● Work order: Find each line in the records below that contains the word "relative", and copy it out.

● Records excerpted from a collection:
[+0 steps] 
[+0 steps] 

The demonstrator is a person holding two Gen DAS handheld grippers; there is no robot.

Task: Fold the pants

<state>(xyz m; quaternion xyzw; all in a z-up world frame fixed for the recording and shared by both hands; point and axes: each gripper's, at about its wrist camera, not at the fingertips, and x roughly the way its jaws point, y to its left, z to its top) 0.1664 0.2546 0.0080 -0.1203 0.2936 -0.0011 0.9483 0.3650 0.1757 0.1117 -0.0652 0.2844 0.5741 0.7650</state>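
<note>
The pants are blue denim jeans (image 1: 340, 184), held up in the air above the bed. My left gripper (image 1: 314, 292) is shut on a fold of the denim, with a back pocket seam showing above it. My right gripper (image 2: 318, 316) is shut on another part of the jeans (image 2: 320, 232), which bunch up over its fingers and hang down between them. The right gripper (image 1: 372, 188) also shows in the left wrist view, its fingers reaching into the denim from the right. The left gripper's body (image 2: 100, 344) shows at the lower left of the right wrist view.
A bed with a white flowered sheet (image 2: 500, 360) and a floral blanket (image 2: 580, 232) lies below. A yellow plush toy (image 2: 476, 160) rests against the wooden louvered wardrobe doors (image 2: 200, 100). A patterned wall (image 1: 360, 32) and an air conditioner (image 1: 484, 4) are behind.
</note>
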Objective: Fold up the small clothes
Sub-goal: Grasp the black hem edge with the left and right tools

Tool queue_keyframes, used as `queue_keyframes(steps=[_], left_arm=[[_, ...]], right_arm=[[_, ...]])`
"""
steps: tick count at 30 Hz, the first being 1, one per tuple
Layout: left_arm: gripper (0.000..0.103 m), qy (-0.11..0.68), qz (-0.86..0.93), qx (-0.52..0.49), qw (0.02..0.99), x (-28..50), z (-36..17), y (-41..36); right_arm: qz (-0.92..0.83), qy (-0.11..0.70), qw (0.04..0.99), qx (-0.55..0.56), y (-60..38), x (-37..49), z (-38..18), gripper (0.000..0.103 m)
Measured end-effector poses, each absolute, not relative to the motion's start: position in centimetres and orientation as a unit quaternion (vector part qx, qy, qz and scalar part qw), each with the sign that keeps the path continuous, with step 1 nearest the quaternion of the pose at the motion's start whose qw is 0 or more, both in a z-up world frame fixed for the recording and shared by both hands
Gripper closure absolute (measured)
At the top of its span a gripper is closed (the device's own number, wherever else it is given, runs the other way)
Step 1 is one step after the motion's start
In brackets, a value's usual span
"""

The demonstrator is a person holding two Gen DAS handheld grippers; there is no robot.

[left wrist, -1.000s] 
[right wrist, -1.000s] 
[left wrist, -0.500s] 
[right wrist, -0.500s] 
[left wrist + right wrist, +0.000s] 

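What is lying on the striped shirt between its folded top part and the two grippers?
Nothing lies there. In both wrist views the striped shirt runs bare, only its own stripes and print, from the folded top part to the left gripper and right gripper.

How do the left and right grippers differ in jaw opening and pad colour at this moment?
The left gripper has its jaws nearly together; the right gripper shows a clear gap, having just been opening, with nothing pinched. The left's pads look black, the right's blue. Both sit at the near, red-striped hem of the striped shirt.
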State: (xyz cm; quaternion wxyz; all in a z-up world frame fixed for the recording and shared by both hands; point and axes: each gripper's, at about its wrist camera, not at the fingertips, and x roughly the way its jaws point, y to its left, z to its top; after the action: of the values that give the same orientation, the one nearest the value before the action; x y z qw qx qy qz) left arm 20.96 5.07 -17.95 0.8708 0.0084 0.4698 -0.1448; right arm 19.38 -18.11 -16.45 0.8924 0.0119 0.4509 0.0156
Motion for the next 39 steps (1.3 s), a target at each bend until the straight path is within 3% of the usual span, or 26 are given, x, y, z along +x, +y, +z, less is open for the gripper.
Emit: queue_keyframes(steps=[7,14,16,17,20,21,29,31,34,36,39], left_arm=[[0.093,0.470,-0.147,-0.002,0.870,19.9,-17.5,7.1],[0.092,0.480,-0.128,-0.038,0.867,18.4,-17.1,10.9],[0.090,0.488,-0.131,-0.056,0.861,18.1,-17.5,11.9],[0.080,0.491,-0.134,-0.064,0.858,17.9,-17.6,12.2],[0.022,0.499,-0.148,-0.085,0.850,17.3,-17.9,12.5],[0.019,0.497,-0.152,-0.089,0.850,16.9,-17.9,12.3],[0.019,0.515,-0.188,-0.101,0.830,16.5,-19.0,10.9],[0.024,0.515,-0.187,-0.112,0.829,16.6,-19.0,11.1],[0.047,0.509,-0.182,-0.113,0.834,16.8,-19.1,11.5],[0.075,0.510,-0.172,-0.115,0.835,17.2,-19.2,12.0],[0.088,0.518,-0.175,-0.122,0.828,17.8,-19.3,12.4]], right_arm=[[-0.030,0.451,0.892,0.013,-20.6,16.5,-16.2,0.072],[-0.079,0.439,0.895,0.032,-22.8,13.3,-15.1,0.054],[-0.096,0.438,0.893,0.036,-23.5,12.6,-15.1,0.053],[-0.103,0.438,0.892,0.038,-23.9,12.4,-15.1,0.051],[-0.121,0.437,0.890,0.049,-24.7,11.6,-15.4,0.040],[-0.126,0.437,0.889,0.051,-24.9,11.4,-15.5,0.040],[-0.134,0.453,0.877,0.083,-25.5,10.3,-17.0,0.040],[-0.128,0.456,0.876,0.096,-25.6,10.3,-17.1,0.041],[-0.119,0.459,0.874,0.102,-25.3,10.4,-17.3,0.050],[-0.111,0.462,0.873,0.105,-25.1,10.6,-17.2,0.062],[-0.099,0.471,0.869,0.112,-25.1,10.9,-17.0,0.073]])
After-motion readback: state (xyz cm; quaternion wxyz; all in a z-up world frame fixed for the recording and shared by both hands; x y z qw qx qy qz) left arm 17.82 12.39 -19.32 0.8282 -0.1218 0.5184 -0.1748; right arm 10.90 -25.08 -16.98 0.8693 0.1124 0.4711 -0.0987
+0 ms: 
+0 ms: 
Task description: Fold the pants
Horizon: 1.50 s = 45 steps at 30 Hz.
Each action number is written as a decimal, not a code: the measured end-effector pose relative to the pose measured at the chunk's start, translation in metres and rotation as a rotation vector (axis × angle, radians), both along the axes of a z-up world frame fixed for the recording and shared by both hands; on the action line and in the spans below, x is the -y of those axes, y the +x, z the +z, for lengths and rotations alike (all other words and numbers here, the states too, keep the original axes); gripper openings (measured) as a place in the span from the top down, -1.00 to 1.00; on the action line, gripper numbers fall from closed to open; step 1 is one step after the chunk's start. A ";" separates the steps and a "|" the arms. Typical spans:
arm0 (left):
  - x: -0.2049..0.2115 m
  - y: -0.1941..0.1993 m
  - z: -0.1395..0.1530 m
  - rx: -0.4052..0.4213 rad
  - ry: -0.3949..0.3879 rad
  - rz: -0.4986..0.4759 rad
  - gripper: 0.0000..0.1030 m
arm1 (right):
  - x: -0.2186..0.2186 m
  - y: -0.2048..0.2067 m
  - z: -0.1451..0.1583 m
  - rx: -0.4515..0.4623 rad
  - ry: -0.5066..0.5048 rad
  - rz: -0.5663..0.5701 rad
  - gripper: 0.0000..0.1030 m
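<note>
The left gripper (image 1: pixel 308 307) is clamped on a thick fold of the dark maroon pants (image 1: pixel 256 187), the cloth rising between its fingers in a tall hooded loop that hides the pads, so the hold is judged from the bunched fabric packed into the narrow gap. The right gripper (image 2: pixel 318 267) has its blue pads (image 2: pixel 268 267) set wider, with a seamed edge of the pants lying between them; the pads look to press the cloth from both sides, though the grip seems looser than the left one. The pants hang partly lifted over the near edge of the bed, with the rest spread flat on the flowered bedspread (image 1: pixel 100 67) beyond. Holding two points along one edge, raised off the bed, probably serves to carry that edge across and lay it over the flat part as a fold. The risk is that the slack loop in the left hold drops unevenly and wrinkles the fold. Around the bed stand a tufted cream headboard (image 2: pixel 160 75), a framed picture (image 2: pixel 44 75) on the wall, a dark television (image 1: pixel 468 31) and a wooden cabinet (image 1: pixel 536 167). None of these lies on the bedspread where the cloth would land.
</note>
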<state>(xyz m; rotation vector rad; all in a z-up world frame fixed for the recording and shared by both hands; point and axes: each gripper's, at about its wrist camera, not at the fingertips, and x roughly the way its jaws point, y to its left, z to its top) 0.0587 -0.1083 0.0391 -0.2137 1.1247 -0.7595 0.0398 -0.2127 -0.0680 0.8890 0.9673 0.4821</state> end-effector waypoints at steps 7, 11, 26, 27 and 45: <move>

● Output below:
Measured end-effector poses, each absolute, not relative to the motion's start: position in centimetres and orientation as a unit quaternion (vector part qx, qy, qz and scalar part qw), each with the sign that keeps the path continuous, with step 1 nearest the quaternion of the pose at the motion's start whose qw is 0 or more, both in a z-up world frame fixed for the recording and shared by both hands
Each action number is written as a decimal, not a code: the measured end-effector pose relative to the pose measured at the chunk's start, translation in metres and rotation as a rotation vector (axis × angle, radians), both along the axes of a z-up world frame fixed for the recording and shared by both hands; on the action line and in the spans below, x is the -y of those axes, y the +x, z the +z, for lengths and rotations alike (all other words and numbers here, the states too, keep the original axes); gripper openings (measured) as a place in the span from the top down, -1.00 to 1.00; on the action line, gripper numbers fall from closed to open; step 1 is one step after the chunk's start. A ";" separates the steps and a "|" the arms. Typical spans:

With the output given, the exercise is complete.